Познав упрямый нрав Вудро, они считали, что с его прибытием хорошо отлаженная машина политического торга даст сбой и их опасения, полностью подтвердились. Отбросив в сторону страстное желание европейцев, заняться обсуждением суммы немецких репарации, американский президент, как и ожидалось, начал с проекта Лиги наций.
Идя на поводу у своих сенаторских оппонентов, Вильсон предложил исключить из проекта статью о создании международного правительства, чем надеялся устранить их самый главный козырь. Европейцы равнодушно приняли предложенные изменения, стремясь поскорее пододвинуть американца в нужную для себя сторону, но вновь потерпели неудачу. Добившись согласия от союзников на создание Рейнской демилитаризированной зоны, Клемансо вновь занял резкую антироссийскую позицию, направив всю свою кипучую энергию на возрождение Польши. Об этом он говорил на личной встрече с президентом Вильсоном сразу по приезду американца в Париж и получил со стороны последнего неожиданную поддержку, да ещё какую.

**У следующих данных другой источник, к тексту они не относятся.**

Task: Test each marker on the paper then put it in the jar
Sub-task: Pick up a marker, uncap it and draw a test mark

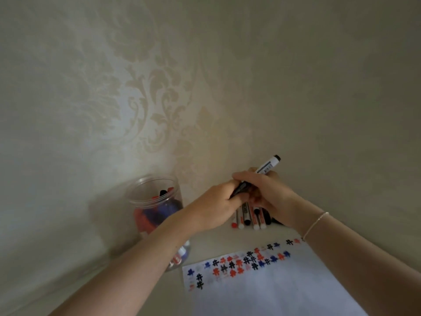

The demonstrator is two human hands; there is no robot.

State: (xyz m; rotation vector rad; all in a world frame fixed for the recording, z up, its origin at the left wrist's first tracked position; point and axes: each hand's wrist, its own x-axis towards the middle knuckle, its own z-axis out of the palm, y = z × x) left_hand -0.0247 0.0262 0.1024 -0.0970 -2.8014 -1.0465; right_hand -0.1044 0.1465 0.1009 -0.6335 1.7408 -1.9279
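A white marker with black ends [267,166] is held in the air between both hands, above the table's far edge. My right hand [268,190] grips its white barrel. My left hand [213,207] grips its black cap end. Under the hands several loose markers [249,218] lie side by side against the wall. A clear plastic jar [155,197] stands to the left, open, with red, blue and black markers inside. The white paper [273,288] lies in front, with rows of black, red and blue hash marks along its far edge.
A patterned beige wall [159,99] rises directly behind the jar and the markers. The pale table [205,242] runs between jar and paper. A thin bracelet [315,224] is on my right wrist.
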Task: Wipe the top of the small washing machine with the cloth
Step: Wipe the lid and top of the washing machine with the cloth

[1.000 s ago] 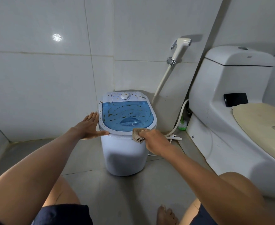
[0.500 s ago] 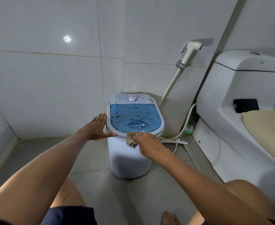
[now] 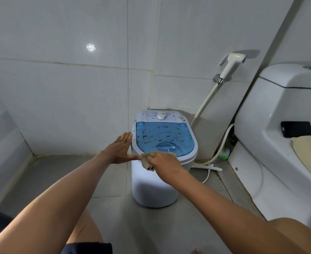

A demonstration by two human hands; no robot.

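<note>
Small washing machine [image 3: 156, 184] stands on the grey tiled floor [image 3: 41, 180] in the wall corner, left of the toilet [image 3: 272, 143]. White tub, translucent blue lid [image 3: 164, 137], white control panel with a round dial [image 3: 161, 116] at the back. Brown specks and smears scattered over lid and panel. Panel print too small to read.

Cloth [image 3: 147, 161], tan and bunched, sits at the front-left rim of the top and hangs a little over the edge. Right hand [image 3: 164, 165] fingers curled, pinching the cloth. Left hand [image 3: 119, 148] flat, fingers straight and close together, against the machine's left side, thumb tip touching the cloth.

Versus half a second ago: cloth and right hand have slid leftward along the front rim, closing on the left thumb. Left hand unchanged.

Dark phone [image 3: 296, 129] lies on the toilet ledge.
</note>
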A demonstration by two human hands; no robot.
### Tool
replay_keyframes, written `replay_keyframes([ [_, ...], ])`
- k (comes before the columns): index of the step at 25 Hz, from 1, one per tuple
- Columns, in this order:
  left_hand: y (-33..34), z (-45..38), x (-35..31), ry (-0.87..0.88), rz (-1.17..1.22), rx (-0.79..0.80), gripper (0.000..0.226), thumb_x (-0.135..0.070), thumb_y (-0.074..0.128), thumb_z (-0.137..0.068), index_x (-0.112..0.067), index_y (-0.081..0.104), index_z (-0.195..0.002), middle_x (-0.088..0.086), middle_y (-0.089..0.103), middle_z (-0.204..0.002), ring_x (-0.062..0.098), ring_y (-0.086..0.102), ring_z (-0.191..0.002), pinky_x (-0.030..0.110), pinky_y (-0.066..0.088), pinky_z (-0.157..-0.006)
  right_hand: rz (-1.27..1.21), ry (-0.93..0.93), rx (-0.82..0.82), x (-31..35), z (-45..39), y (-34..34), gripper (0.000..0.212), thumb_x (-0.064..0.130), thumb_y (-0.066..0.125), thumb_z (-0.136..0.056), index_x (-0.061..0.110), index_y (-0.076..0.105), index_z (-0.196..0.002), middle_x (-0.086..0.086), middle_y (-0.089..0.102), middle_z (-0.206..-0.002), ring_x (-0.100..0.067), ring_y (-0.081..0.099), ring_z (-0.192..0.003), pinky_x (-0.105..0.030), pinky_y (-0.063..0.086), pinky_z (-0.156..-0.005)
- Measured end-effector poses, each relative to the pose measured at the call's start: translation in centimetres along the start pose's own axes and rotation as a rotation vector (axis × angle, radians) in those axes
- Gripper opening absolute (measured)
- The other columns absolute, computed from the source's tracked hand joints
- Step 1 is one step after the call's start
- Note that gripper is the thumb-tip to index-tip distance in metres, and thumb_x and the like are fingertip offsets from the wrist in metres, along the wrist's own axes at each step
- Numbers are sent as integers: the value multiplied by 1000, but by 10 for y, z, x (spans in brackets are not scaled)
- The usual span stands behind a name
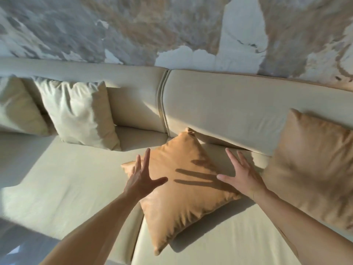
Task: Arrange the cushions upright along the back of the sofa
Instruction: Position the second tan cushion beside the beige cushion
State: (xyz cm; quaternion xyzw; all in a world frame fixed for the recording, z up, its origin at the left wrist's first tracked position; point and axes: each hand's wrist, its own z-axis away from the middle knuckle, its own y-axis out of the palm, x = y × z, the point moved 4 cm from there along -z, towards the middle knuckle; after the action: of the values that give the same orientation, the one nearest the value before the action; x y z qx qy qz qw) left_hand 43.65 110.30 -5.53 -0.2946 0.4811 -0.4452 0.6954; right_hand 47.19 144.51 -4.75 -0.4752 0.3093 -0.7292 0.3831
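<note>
A tan cushion point(177, 192) lies flat and turned like a diamond on the seat of the cream sofa point(229, 104), one corner touching the backrest. My left hand point(142, 178) hovers open over its left corner, fingers spread. My right hand point(241, 174) is open over its right corner, casting a shadow on the cushion. Neither hand grips it. A second tan cushion point(313, 165) leans against the backrest at the right. A cream cushion point(80, 111) stands upright against the backrest at the left, with another cream cushion point(17, 109) beside it at the frame's edge.
A marbled grey and brown wall point(152, 25) rises behind the sofa. The sofa seat point(66, 178) stretches bare to the left of the flat cushion. A seam point(162, 100) divides the two backrest sections.
</note>
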Motion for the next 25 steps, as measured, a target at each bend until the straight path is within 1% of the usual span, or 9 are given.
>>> replay_keyframes([
  [4, 13, -29, 69, -98, 83, 54, 128, -84, 66, -57, -59, -30, -137, 16, -12, -164, 48, 20, -145, 60, 32, -111, -17, 82, 56, 19, -45, 40, 101, 71, 61, -75, 45, 0, -152, -8, 3, -164, -37, 17, -147, -51, 33, -111],
  [8, 44, -50, 112, -261, 161, 132, 133, -74, 72, -63, -43, -24, -149, 17, -25, -160, 48, 17, -146, 56, 32, -110, 28, 168, 149, 29, -87, 83, 110, 74, 61, -72, 43, -7, -152, -12, -2, -164, -40, 12, -148, -56, 26, -113],
  [11, 66, -66, 122, -365, 324, 206, 138, -75, 73, -59, -38, -23, -150, 22, -8, -163, 44, 19, -147, 53, 32, -113, 29, 194, 236, 39, -109, 106, 113, 73, 63, -71, 43, -11, -152, -12, -6, -164, -39, 8, -149, -58, 21, -113],
  [13, 77, -79, 125, -420, 426, 167, 141, -71, 79, -55, -41, -20, -151, 20, 4, -163, 44, 24, -145, 55, 38, -110, -11, 220, 276, 43, -124, 113, 116, 71, 68, -69, 45, -10, -151, -13, -3, -164, -37, 10, -149, -56, 21, -114],
  [16, 84, -94, 131, -475, 464, 116, 147, -65, 87, -43, -50, -12, -150, 16, 2, -162, 44, 20, -145, 59, 41, -105, -157, 272, 298, 42, -138, 119, 125, 65, 79, -61, 52, -9, -149, -15, 1, -163, -34, 13, -149, -50, 21, -115],
  [18, 89, -102, 136, -469, 528, 130, 154, -67, 89, -32, -52, -9, -150, 13, 1, -163, 44, 18, -146, 62, 42, -103, -259, 310, 290, 39, -142, 124, 135, 62, 85, -52, 53, -9, -148, -13, 2, -164, -31, 15, -149, -48, 20, -116],
  [20, 90, -106, 138, -418, 583, 101, 147, -55, 93, -42, -48, -4, -152, 14, 9, -160, 42, 21, -145, 58, 37, -109, -299, 336, 284, 37, -140, 128, 143, 61, 88, -44, 49, -8, -150, -9, 7, -164, -29, 18, -148, -49, 21, -117],
  [23, 80, -105, 131, -279, 647, 35, 131, -41, 93, -57, -39, 6, -155, 8, 15, -160, 29, 19, -147, 47, 26, -118, -330, 382, 299, 36, -129, 125, 144, 52, 91, -50, 40, -10, -152, -6, 7, -164, -30, 17, -148, -52, 21, -117],
  [25, 66, -106, 120, -193, 606, 12, 132, -38, 94, -56, -32, 8, -156, 11, 13, -160, 29, 18, -147, 42, 27, -117, -379, 403, 261, 33, -113, 122, 143, 47, 92, -53, 37, -10, -153, -5, 10, -164, -31, 19, -147, -50, 22, -116],
])
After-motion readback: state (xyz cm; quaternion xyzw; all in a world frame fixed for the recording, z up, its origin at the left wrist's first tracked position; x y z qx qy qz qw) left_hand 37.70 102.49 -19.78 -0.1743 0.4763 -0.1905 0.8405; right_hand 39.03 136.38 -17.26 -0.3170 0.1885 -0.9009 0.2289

Едва только на встрече четырех держав был окончательно утвержден вопрос об уставе Лиги наций, как Вильсон в самой категорической форме заявил, что американская сторона считает вопрос возрождение Польши наипервейшим и до его окончательного решения не поставит своей подписи под договором о переходе черноморских проливов под юрисдикцию России.
Новый выверт Вильсона потряс европейцев, а Клемансо в особенности. Сам того, не ожидая, он неожиданно отодвинул рассмотрение столь важного вопроса о репарации в долгий ящик, поскольку столь агрессивный демарш президента Вильсона обещал бурные, а главное длительные дискуссии с генералом Алексеевым.

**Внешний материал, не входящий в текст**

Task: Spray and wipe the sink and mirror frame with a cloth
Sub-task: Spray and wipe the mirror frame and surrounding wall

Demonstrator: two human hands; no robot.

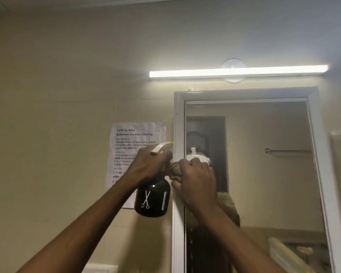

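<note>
Everything is happening at the left upright of the white mirror frame (178,154), about halfway up it. The person's left hand (150,164) is curled round the neck and trigger head of a black spray bottle (153,198), holding it up just to the left of that upright, the pale nozzle aimed toward the frame. The right hand (195,180) grips a bunched brownish cloth (175,170), fingers closed around it, and presses it against the same upright, right beside the bottle.

To my eye the step in hand is the mirror frame, spraying and wiping this left side; the sink is out of sight below, so I cannot say how it stands. A printed task sheet (134,146) is taped to the wall just left of the frame, partly behind the bottle, and a strip light (238,71) glows above the frame's top edge.

Next, I'd expect the cloth to travel along the upright, which calls for steady pressure while keeping the spray off the sheet.
</note>
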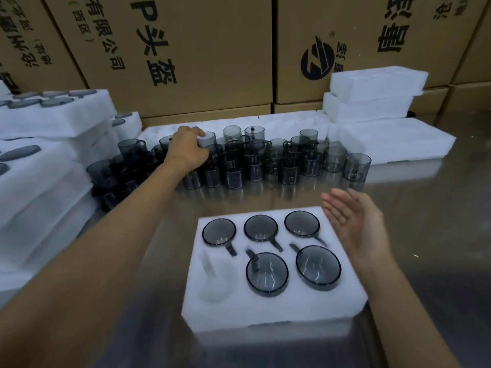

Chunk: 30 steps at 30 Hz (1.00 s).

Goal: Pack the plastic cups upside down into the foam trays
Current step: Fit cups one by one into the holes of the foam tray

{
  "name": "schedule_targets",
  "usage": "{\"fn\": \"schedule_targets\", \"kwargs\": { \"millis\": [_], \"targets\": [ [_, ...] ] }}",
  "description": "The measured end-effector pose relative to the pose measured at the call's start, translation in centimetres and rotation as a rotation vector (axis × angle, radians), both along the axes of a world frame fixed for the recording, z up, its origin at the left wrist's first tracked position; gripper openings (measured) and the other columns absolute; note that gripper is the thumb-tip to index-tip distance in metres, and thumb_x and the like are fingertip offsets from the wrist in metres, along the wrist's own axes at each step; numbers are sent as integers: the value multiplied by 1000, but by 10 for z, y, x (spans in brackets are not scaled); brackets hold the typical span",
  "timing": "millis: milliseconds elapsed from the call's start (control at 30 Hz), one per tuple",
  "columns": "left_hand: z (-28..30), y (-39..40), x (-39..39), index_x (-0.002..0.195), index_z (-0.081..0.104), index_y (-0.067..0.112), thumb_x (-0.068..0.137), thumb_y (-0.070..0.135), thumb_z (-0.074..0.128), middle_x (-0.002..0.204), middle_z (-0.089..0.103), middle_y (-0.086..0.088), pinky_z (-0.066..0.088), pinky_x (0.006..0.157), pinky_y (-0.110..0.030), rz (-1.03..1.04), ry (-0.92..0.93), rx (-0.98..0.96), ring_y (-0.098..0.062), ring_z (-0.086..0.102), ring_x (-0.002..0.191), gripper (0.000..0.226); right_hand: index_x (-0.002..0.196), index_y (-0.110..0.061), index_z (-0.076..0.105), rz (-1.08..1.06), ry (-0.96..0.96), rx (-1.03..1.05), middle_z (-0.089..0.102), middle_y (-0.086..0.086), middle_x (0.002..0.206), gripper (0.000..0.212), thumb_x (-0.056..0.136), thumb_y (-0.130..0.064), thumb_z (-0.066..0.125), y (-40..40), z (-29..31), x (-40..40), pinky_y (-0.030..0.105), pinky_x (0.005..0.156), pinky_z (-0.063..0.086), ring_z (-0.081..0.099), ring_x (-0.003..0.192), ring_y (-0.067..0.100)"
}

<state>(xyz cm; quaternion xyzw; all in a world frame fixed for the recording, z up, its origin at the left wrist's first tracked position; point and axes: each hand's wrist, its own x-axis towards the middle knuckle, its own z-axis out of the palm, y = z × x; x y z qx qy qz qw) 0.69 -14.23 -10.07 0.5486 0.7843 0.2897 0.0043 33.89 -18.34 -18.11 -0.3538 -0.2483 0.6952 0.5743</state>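
Left fingers (199, 134) curled round one smoky cup (206, 139) atop the cup cluster (265, 160) toward table's far edge. Right hand (353, 221) open, fingers straight, holding nothing, just beside foam tray (268, 312) at its far right corner. Tray near front edge: five cups seated upside down (267, 273), front-left pocket (215, 280) unfilled. Filled trays stacked (53, 120) at left edge.

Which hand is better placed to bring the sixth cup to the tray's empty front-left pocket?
Left. The left hand already grips a cup in the loose pile, and the empty pocket lies on its side of the foam tray. The right hand hovers open by the tray's right edge.
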Motion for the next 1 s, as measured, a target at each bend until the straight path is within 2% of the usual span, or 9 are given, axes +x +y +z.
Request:
{"fn": "schedule_targets", "kwargs": {
  "millis": [67,133,300,533,667,767,867,933,1000],
  "targets": [
    [-3,20,-10,137,56,8,90,11,64,148,40,-19,32,115,-40,12,140,-67,-34,37,138,48,107,-4,67,12,81,-32,73,18,110,29,100,-26,50,2,-1,9,35,102,49,68,108,25],
    [-10,33,-15,139,55,7,91,15,64,150,38,-21,29,117,-42,14,197,-128,-36,33,141,49,106,-4,68,27,85,-47,74,18,107,30,99,-27,50,5,-2,12,36,102,49,68,109,26],
    [-24,40,-9,109,67,2,93,9,63,125,54,-19,51,94,-46,52,126,-13,-37,56,113,18,103,-4,69,63,50,-56,76,16,100,29,99,-26,50,8,-2,8,33,99,50,69,101,25],
    [-5,-12,11,94,63,13,93,8,63,107,62,-9,48,91,-45,-103,130,147,-27,55,100,5,104,-9,69,81,69,-40,77,10,97,31,98,-32,49,4,1,17,33,93,52,69,96,21],
    [10,-72,35,94,59,14,93,5,62,124,55,-4,38,83,-12,-288,145,297,-13,49,100,9,99,-13,67,37,-136,90,74,6,93,24,101,-27,48,-5,19,12,27,82,50,65,84,17],
    [3,-116,58,100,63,10,92,6,65,140,45,-5,29,91,-3,-350,165,378,-3,44,113,9,95,-13,71,-4,-265,260,76,7,91,18,98,-20,55,-26,37,4,27,79,52,67,82,17],
    [-9,-152,83,96,69,7,87,3,72,142,49,-6,30,109,-13,-416,164,445,-16,46,132,11,105,-24,72,8,-523,533,75,-6,105,16,89,-20,69,-58,47,-14,16,77,52,69,91,7],
    [-17,-168,98,94,72,7,84,0,75,141,52,-5,36,112,-27,-444,120,474,-22,47,135,13,124,-36,61,35,-737,717,62,-21,124,44,87,-15,72,-73,47,-30,8,80,48,60,105,-4],
    [-26,-180,109,93,72,10,83,0,75,140,54,-2,39,108,-23,-456,81,520,-19,47,135,15,142,-45,43,120,-862,853,44,-28,141,68,88,-12,69,-84,45,-46,13,91,47,49,123,-5]
  ]
}}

«Северный сфинкс» в отличие от американца уверенно набирал очки среди населения французской столицы. Едва вернувшись из России, Алексеев уже на другой день приступил к массовому награждению специально изготовленными георгиевскими крестами всех французских военных принимавших участие в боях против немцев вместе с «Русским легионом».
При этом русский правитель не делал особых различий между коренными французами и их колониальными подданными алжирцами, марокканцами и сенегальцами. Всем награжденным, генерал лично жал руку и прикреплял орден к груди, от чего у него к концу церемонии основательно затекла рука. Конечно, это было сделано Алексеевым с тайным умыслом, дабы лишний раз ущемить прижимистых на награды французов и на их фоне возвысить значимость русской стороны.
Однако, сменив привычный для себя военный мундир на штатский фрак, он продолжал мыслить военными категориями и когда Вильсон в категорическом тоне озвучил свою позицию по Польше, Алексеев оказался не готов к подобному форс-мажору. Лишенный присутствия за спиной, своего главного дипломатического советника Сазонова, он явно стушевался от столь неожиданного поворота событий, который впрочем, был неожиданным и для остальных членов большой четверки. Прекрасно помня наставление Сазонова, о недопустимости высказывания громких заявлений на конференции, Алексеев буквально разрывался от желания хлестко ответить американскому вымогателю и необходимостью подобрать достойный ответ.
Пауза затягивалась, а несчастный русский правитель подобно Буридановому ослу никак не мог справиться с этой задачей. Избежать неприятного конфуза, Алексееву неожиданно помог Иванов.
Сидя за столом переговоров по правую руку от Верховного правителя России, он все это время неторопливо вертел в руках карандаш, делая время от времени пометки в своем блокноте. Видя затруднительное положение генерала, он с невозмутимым видом поинтересовался, какие европейские земли господин президент видит в составе возрожденной Польши.
Выяснилось, что президент Вильсон видит в составе нового европейского государства все польские земли, входившие в состав австрийской империи, Силезию, часть Померании, всю Пруссию, а так же часть российских земель, о которых Вильсон и собирался договориться с господином Алексеевым.